A segunda metade dos anos 60 foi marcada pela ditadura militar instaurada no Brasil em 1964, que trouxe graves consequências para o circuito artístico nacional. Os planos para a décima edição da Bienal em 1969 eram grandiosos, esperava-se alcançar os feitos da segunda edição. Mas o país já estava sob o Ato Institucional n.º 5 que, entre outras coisas, promoveu perseguição e censura à oposição e classe artística de forma sistemática e ampla no país.
Como forma de protesto ao cenário violento e opressivo, diversos artistas e críticos decidiram boicotar suas participações na Bienal, deixando de enviar seus trabalhos. O movimento que partiu de agentes nacionais que participariam da exposição se estendeu para outros países que cancelaram suas participações da mesma forma. Gerou-se então grandes vazios no espaço expositivo.
A Fundação Bienal disponibiliza em seu site uma série de charges que foram produzidas em um concurso na época como tentativa de driblar a censura.
A primeira montagem da Bienal foi amadora, contando inclusive com o trabalho de alguns artistas na fase de produção da exposição, já que naquela época o sistema de arte não era profissionalizado. A pesquisadora Rita de Cássia Alves Oliveira, professora da PUC SP, conta mais sobre essas montagens em sua tese sobre a história da Bienal:
“Foram chamados para trabalhar na montagem jovens artistas, até então desconhecidos, como Aldemir Martins, Frans Krajcberg, Marcelo Grassmamm, Carmélio Cruz e Alexandre Wollner.
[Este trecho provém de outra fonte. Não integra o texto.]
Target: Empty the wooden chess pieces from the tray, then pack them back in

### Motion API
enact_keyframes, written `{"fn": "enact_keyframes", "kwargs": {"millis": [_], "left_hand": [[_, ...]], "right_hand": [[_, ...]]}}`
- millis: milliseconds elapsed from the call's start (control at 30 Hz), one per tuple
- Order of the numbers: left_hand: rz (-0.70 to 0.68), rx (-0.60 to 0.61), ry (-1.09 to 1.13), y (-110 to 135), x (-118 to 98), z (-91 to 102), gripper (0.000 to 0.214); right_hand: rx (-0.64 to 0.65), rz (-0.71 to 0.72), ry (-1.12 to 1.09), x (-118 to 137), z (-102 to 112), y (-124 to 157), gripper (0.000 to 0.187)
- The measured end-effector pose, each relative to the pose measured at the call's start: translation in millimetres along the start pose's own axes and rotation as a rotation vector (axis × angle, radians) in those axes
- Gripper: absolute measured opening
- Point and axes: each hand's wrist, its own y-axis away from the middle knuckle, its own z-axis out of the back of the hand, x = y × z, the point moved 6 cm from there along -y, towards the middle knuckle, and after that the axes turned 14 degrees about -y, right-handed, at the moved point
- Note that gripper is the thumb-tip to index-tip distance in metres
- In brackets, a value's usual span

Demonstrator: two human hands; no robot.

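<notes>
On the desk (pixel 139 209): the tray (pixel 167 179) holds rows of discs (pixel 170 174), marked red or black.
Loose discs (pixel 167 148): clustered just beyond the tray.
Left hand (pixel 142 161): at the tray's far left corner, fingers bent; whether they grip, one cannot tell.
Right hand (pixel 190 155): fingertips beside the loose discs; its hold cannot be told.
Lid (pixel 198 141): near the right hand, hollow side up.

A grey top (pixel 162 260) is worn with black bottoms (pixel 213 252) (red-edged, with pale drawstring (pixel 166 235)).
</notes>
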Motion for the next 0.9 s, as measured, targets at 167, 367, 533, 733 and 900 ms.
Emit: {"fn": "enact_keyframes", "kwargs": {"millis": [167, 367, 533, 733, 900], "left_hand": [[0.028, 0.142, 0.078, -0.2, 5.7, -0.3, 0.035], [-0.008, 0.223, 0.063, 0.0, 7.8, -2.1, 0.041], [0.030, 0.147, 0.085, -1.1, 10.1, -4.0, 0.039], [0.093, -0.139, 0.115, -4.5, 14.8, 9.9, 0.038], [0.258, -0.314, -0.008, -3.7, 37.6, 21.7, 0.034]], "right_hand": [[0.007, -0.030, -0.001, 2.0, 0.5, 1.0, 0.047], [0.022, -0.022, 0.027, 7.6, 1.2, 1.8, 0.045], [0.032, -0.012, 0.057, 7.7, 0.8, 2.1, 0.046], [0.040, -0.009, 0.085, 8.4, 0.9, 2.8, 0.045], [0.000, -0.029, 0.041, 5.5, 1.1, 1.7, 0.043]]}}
Comiam marmitas geladas e dormiam pouco, tentando produzir um evento que nunca tinham visto e em com o qual não tinham a menor experiência”.
A pesquisadora entrevistou Guimar Morelo, que trabalhou para o MAM SP desde 1949 e foi encarregado pela montagem de muitas bienais, que revelou em seu depoimento que a Guernica de Picasso chegou enrolada dentro de um caminhão comum em um dia chuvoso, sem qualquer planejamento técnico nos moldes profissionais que conhecemos atualmente.
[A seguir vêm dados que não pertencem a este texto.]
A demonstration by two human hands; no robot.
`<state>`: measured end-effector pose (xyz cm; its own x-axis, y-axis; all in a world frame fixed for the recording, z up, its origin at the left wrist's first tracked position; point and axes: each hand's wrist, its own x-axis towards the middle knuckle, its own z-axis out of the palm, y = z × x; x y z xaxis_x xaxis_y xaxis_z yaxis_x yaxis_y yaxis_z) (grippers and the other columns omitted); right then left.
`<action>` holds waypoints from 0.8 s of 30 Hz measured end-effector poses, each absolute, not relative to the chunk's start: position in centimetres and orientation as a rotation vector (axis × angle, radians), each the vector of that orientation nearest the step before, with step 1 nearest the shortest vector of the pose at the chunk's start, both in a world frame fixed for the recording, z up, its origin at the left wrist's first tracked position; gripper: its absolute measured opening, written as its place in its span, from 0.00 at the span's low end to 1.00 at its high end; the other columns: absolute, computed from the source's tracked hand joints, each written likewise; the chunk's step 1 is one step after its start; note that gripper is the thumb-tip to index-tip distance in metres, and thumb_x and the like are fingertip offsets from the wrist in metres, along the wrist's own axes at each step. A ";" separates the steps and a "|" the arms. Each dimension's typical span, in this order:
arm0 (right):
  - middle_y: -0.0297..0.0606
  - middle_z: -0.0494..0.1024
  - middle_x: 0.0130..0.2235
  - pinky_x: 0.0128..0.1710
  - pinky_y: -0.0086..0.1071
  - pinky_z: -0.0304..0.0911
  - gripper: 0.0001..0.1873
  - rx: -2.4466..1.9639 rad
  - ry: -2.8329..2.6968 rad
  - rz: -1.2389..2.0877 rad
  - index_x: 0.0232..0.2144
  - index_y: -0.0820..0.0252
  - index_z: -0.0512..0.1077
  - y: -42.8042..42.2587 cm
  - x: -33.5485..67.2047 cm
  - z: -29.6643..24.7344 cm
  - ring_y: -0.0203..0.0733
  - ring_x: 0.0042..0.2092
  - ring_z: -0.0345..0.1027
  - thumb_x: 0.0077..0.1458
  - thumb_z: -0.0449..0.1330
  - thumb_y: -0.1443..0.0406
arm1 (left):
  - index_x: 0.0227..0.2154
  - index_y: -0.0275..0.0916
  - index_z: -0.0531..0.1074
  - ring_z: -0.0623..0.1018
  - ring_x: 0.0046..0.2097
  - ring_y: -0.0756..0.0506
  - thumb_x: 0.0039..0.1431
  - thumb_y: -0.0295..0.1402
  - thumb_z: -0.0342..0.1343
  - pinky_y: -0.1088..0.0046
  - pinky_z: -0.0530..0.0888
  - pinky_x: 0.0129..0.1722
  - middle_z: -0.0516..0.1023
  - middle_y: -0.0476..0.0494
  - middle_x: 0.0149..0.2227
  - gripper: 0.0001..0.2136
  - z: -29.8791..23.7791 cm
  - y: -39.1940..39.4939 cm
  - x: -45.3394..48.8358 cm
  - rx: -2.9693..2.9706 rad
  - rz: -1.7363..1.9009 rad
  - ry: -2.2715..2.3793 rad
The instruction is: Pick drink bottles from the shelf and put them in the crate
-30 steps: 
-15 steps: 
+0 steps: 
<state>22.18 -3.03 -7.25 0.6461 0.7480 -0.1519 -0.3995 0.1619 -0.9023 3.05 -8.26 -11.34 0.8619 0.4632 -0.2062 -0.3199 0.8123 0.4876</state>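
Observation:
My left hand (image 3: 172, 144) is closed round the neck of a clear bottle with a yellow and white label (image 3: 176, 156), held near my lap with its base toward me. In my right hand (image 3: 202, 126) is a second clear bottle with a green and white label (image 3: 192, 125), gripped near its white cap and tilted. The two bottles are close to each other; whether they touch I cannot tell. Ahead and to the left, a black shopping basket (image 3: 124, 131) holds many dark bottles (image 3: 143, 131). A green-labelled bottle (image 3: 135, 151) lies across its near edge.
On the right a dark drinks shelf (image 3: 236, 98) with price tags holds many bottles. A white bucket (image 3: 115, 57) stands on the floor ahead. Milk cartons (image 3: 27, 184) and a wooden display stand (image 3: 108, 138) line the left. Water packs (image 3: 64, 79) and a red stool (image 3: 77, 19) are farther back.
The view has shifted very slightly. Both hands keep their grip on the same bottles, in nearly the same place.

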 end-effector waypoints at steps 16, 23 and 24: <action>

Na 28ª edição, no ano de 2008, a Bienal passava por um momento de reflexão a respeito dos formatos expositivos tradicionais e já ultrapassados, assim como o defasado fomento público à arte. Como uma forma de corporificar essa reflexão, os responsáveis pela edição, Ivo Mesquita e Ana Paula Cohen, deixaram grande parte do espaço expositivo vazio.
Segundo a imprensa na época, um grupo de 40 pessoas entrou na Bienal e realizou intervenções de pichação neste espaço vazio do pavilhão.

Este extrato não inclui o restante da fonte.